Un estampido sacudió el edificio como si fuera una explosión. Ford se levantó y corrió hacia las ventanas como si tuviera esperanzas de divisar al avión infractor. Como no lo vio, volvió a su escritorio y anotó en su agenda: informar estampido once y treinta y dos. Su informe se sumaría a otros muchos, seguidos por otras tantas protestas de inocencia de todas las bases aéreas existentes en un radio de mil doscientos kilómetros.
—La verdadera cuestión —puntualizó Ford— es por qué el cuchillo, si estaba destinado a que lo encontraran, nunca comprometió a nadie. Jamás se comprobó a quién pertenecía, y eso indicaba que algo no anduvo bien, o si no, que alguien encubrió algo.
—¿Quién?
—Valenzuela estaba a cargo del caso. Supongamos que supiera quién era el dueño del cuchillo o tenía acceso a él, pero se hubiera callado.
—¿Por qué iba a hacerlo?
—Se lo preguntaremos cuando vuelva de sus vacaciones.
—Antes pueden pasar semanas —observó Devon—. ¿Tenemos que esperar todo ese tiempo para que el juez Gallagher tome su decisión?
—No. Extraoficialmente, ya la ha tomado; está convencido de la muerte de Robert, y los puntos que me ha planteado por teléfono no modificarán su convicción. Pero ya le he dicho que es un maniático de los detalles. También ha presidido una gran cantidad de procesos por asesinato, y si la audiencia de ayer hubiera sido un proceso, habría que haber tenido muy en cuenta cualquier pregunta referente al cuchillo y a la camioneta.
—¿Esos fueron los únicos puntos que planteó?
—Los únicos en el sentido material —contestó Ford—. El otro era psicológico y se refería a la declaración de Estivar. Recuerda que le pregunté cuánto tiempo hacía que conocía a Robert; dijo que le conocía desde que nació, que Robert solía andar detrás de él, que pasaba mucho tiempo en su casa y que ese tipo de relación se mantuvo hasta que a Robert lo mandaron a una escuela de Arizona después de la muerte del padre. Dos años después, cuando volvió al rancho, se había producido en él un cambio notable. Ya no iba a comer a casa de Estivar, evitaba a los hijos del capataz y su relación con el propio Estivar se redujo a lo estrictamente laboral. Estivar echaba la culpa del cambio a la escuela de Arizona, afirmando que allí llenaron a Robert de prejuicios. Al juez Gallagher eso no le convence. Sostiene que un muchacho de quince años, criado entre mejicanos, que habla su idioma y ha compartido su mesa, no puede llenarse de prejuicios contra ellos, y menos aún en esa escuela.

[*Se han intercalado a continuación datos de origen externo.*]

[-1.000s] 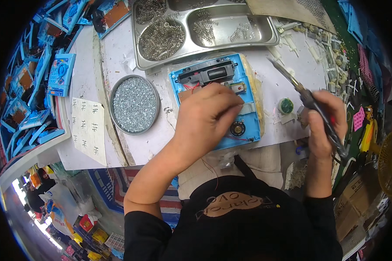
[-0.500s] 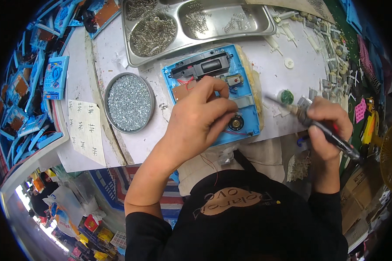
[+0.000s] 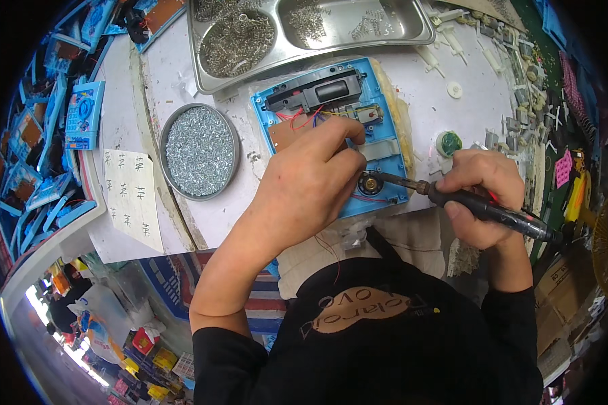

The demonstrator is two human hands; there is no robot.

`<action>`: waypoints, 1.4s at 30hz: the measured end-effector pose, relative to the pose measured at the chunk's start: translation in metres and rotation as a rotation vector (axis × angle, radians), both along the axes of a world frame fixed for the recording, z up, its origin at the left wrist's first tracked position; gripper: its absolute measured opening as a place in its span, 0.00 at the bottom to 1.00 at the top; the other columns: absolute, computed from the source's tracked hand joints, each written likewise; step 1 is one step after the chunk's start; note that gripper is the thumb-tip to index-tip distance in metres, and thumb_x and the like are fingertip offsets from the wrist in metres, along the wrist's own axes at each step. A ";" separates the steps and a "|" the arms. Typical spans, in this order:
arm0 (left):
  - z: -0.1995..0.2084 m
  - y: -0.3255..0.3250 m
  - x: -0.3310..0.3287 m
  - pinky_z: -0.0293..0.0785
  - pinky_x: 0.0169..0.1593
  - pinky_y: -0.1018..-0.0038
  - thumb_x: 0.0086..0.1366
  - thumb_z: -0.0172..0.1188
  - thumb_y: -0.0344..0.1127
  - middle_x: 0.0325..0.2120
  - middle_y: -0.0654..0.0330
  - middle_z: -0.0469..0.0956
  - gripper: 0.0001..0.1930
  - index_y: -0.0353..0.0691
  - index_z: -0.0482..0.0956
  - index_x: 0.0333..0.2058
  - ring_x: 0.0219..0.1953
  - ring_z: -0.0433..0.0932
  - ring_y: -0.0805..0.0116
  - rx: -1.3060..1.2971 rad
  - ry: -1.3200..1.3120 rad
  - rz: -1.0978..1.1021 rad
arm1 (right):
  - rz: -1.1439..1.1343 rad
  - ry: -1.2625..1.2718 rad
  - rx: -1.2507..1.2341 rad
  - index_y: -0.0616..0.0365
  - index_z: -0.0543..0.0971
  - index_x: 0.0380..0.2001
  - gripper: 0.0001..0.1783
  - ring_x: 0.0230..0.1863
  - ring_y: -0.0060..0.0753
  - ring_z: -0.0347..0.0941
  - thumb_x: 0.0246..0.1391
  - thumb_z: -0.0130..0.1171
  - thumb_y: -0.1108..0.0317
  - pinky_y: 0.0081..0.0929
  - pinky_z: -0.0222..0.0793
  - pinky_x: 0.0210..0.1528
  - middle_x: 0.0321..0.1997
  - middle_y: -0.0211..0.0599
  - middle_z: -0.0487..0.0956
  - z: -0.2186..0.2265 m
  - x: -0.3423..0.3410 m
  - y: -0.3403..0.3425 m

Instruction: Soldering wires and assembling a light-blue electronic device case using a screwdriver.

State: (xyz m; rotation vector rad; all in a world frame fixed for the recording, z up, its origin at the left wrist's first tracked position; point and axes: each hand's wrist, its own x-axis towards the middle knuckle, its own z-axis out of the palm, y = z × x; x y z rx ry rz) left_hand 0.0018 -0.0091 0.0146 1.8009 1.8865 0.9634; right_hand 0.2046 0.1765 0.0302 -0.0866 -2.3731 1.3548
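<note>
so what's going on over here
The right hand grips what looks like a soldering iron, its tip beside a round black part in an open blue casing. The left hand is over the casing, fingers bent close to that tip; anything they pinch is hidden. A gray dish stands to the left.

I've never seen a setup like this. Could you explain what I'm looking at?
There is no robot here, just a person working bare-handed, seen from above by a wide camera worn on the head. On the pale table sit an opened blue casing, a round dish of small metal pieces and a metal tray of springs. The right hand grips a black-handled soldering iron, its tip close to a round black part in the casing. The left hand is over the casing; whether it pinches anything is hidden.
</note>
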 end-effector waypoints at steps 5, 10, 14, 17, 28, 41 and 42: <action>-0.001 0.000 -0.002 0.78 0.44 0.65 0.49 0.69 0.19 0.45 0.54 0.76 0.14 0.36 0.79 0.35 0.42 0.80 0.57 -0.013 -0.026 -0.017 | -0.007 -0.005 0.014 0.58 0.82 0.31 0.13 0.16 0.30 0.67 0.35 0.66 0.72 0.27 0.60 0.21 0.20 0.31 0.75 0.000 -0.002 0.000; -0.002 -0.001 -0.003 0.78 0.45 0.65 0.49 0.69 0.19 0.46 0.54 0.76 0.15 0.37 0.80 0.36 0.43 0.80 0.55 -0.010 -0.024 -0.019 | 0.007 -0.030 0.014 0.57 0.82 0.31 0.13 0.16 0.31 0.68 0.35 0.67 0.71 0.27 0.60 0.21 0.19 0.31 0.74 -0.001 -0.003 0.000; -0.001 0.000 -0.002 0.78 0.45 0.65 0.49 0.69 0.19 0.46 0.54 0.76 0.15 0.37 0.80 0.36 0.44 0.80 0.54 -0.008 -0.018 -0.020 | 0.022 -0.052 0.021 0.57 0.82 0.31 0.14 0.16 0.31 0.68 0.35 0.67 0.71 0.27 0.60 0.21 0.19 0.31 0.73 0.001 -0.005 -0.001; -0.001 0.000 -0.002 0.78 0.46 0.64 0.48 0.69 0.19 0.46 0.54 0.77 0.15 0.37 0.80 0.37 0.44 0.80 0.53 -0.007 -0.019 -0.019 | 0.026 -0.064 0.024 0.57 0.82 0.32 0.14 0.16 0.31 0.67 0.35 0.67 0.71 0.27 0.60 0.21 0.19 0.31 0.73 0.002 -0.005 -0.001; -0.001 0.000 -0.003 0.78 0.47 0.63 0.49 0.70 0.20 0.46 0.54 0.77 0.14 0.37 0.80 0.36 0.46 0.80 0.52 -0.013 -0.007 -0.026 | -0.029 -0.027 -0.037 0.59 0.82 0.31 0.12 0.15 0.24 0.64 0.39 0.66 0.71 0.24 0.56 0.20 0.17 0.28 0.70 0.000 -0.001 0.001; -0.004 -0.004 -0.006 0.78 0.41 0.69 0.51 0.70 0.20 0.38 0.56 0.79 0.14 0.38 0.84 0.38 0.37 0.82 0.56 0.021 -0.114 -0.020 | -0.076 0.012 -0.056 0.64 0.81 0.33 0.13 0.17 0.23 0.64 0.40 0.66 0.72 0.22 0.56 0.22 0.21 0.31 0.74 0.002 0.012 0.008; -0.005 -0.005 -0.006 0.78 0.40 0.69 0.51 0.70 0.20 0.37 0.56 0.80 0.14 0.38 0.84 0.38 0.35 0.82 0.56 0.019 -0.117 -0.020 | -0.084 0.022 -0.061 0.64 0.80 0.33 0.13 0.17 0.23 0.64 0.41 0.66 0.72 0.22 0.56 0.22 0.21 0.31 0.74 0.002 0.012 0.008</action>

—¿Por qué no en esa escuela?
—El juez Gallagher la conoce muy bien —explicó Ford—. Sus propios hijos fueron allí, y es una buena escuela preparatoria de tendencia liberal, así que, sean cuales fueren las razones que tenía Robert para evitar a los Estivar, no eran los prejuicios que aprendió en la escuela. Como es natural, Gallagher tiene curiosidad por saber la verdadera razón, y yo también. La cuestión es si el mismo Estivar está convencido de la historia que ha contado como testigo o si la ha estado usando de pantalla. Tal vez le interese preguntárselo.
—¿Por qué me habría de interesar?
—Bueno, de todas maneras le va a preguntar por lo de la camioneta.
—Si no dijo la verdad en el tribunal, estando bajo juramento, ¿qué le hace pensar que me la va a decir a mí?
—Es probable que no se la diga. Pero su reacción ante la pregunta puede ser interesante… Esta tarde cojo un avión para Los Ángeles porque tengo una reunión allí y no volveré hasta mañana por la mañana. Si para entonces tiene alguna novedad interesante, llámeme.